The impacts of a ventilated rainscreen facade go beyond just keeping water – they fundamentally enhance the durability and lifespan of the building envelope:
Extended Materials Life: By protecting the inner structure and even the cladding itself from prolonged moisture exposure, ventilated rainscreens help prevent the deterioration of building materials. Key structural elements (like sheathing, framing, and connectors) stay dry and avoid rot or corrosion over time.
Better Indoor Quality and Structural Health: A dry building envelope means a healthier building. By stopping mold growth within wall cavities, ventilated rainscreens protect indoor air quality (no hidden mold spores seeping into occupied spaces). They also prevent unseen long-term damage – the kind that might not be obvious until it causes a structural failure or costly repair. Think of the rainscreen as a form of preventive medicine for the building: it significantly reduces the risk of the envelope suffering a “sick building syndrome” or structural decay from moisture.

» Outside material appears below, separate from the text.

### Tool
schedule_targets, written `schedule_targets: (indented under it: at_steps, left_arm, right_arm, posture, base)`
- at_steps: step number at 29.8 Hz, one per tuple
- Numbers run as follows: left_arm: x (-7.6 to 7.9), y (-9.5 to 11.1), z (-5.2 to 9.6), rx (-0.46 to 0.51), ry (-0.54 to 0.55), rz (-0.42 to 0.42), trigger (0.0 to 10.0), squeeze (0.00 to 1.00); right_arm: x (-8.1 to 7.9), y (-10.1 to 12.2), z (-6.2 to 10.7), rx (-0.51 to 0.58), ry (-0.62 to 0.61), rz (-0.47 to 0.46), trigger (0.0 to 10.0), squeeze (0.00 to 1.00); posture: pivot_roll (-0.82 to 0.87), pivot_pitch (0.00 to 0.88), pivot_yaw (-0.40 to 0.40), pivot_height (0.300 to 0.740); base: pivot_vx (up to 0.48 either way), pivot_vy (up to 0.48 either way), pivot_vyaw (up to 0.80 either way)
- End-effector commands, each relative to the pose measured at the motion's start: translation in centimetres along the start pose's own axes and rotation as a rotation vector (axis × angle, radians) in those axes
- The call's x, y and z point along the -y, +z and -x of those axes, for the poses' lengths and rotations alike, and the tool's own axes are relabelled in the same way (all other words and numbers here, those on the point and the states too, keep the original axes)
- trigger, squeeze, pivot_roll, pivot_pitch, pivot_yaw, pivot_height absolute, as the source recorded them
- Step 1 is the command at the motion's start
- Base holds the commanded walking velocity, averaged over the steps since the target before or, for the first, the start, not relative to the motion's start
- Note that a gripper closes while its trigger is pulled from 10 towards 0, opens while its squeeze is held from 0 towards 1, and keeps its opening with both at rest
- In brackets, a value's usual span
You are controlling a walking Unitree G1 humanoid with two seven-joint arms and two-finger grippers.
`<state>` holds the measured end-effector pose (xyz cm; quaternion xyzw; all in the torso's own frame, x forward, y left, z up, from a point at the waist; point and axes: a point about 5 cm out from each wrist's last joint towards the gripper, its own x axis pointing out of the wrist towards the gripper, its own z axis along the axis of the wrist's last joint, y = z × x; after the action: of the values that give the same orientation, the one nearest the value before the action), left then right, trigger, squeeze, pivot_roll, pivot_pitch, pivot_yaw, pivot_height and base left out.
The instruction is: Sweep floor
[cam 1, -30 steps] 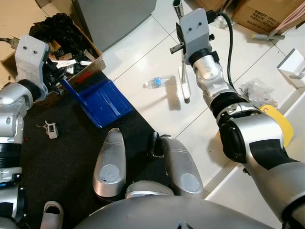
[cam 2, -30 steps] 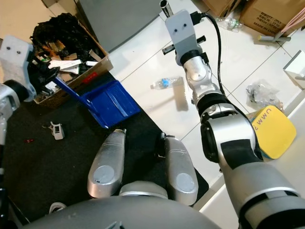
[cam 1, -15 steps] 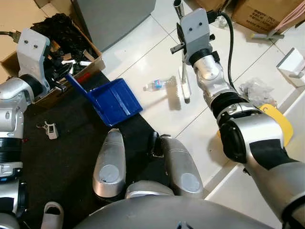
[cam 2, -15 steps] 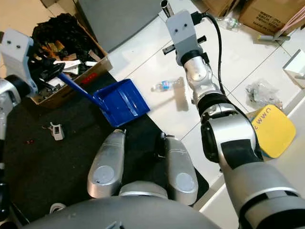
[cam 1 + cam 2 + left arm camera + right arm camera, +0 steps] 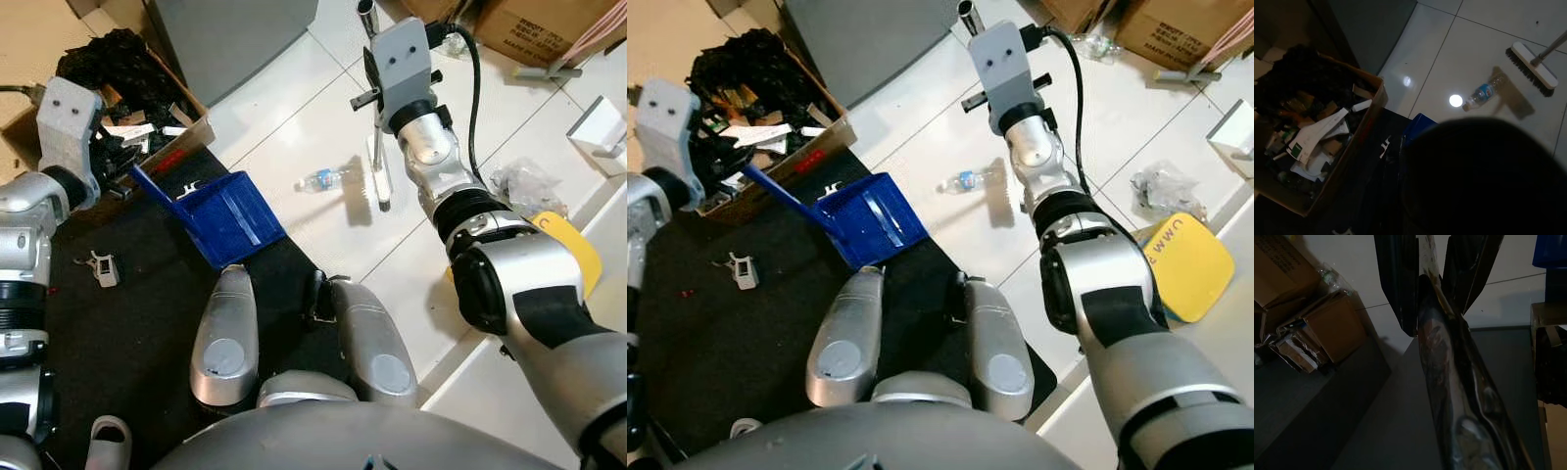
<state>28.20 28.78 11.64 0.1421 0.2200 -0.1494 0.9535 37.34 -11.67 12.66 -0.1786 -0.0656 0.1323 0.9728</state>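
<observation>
A blue dustpan hangs tilted over the edge of the black mat, its mouth turned toward the white tiles. My left gripper is shut on its long blue handle, beside the box of rubbish. A clear plastic bottle lies on the tiles, just left of the white broom head. My right gripper is shut on the silver broom pole, held upright above the broom head. In the left wrist view the bottle and broom head lie beyond a dark shape.
An open cardboard box full of dark rubbish stands at the back left, with a grey cabinet behind it. A crumpled plastic bag, a yellow pad, a white box and cardboard boxes lie to the right. A small clip rests on the mat.
The dustpan swung out toward the tiles, then drew back a little and tipped up steeper. My left arm shifted with it. The right arm, broom and bottle stayed put.
</observation>
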Motion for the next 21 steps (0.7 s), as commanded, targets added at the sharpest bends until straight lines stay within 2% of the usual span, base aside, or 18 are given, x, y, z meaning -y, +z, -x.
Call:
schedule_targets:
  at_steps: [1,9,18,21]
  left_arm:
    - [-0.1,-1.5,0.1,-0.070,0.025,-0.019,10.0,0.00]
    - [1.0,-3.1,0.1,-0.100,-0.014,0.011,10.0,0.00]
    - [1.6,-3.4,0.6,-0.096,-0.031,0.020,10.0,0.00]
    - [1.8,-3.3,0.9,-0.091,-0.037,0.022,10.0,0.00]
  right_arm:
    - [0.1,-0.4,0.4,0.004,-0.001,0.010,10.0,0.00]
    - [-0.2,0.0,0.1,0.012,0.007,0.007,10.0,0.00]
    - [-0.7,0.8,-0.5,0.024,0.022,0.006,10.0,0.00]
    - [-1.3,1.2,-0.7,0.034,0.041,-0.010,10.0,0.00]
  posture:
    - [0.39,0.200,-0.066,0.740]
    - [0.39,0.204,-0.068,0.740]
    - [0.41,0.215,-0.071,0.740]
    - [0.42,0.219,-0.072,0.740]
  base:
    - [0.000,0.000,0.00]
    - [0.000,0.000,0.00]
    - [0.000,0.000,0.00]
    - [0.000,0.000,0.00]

Robust Weather Resistance: The layered defense of a rainscreen makes the whole facade more robust against all weather conditions. The outer layer takes the brunt of wind, rain, snow, and UV radiation, sparing the inner wall from those forces. Even in extreme weather or wind-driven rain, the dual-layer system holds strong: the outer panels might get wet, but the inner wall remains protected behind its ventilated buffer zone. Many rainscreen claddings (like fiber cement panels) are also noncombustible, adding fire safety to the envelope’s resilience.
Architectural Flexibility without Performance Trade-off: Traditionally, designing a flashy facade (with complex joints, varied materials, etc.) could conflict with making the wall weathertight. Ventilated rainscreen panels decouple the aesthetic outer layer from the inner waterproof layer, meaning architects have greater freedom to use creative cladding patterns, open-joint designs, and a mix of materials without compromising the envelope’s integrity.
EQUITONE panels, for instance, come in large format sizes and different colors and textures, enabling bold facade designs; and since they’re used in rainscreen applications, the dramatic facade still meets the highest standards of weather protection.
Futureproofing and Sustainability: Incorporating a ventilated rainscreen panel system is an investment in the building’s future. As building codes tighten on energy efficiency and moisture control, rainscreens are a forward-looking solution – many new high-performance buildings already include them, and older buildings can be retrofitted with rainscreen cladding to solve water intrusion issues.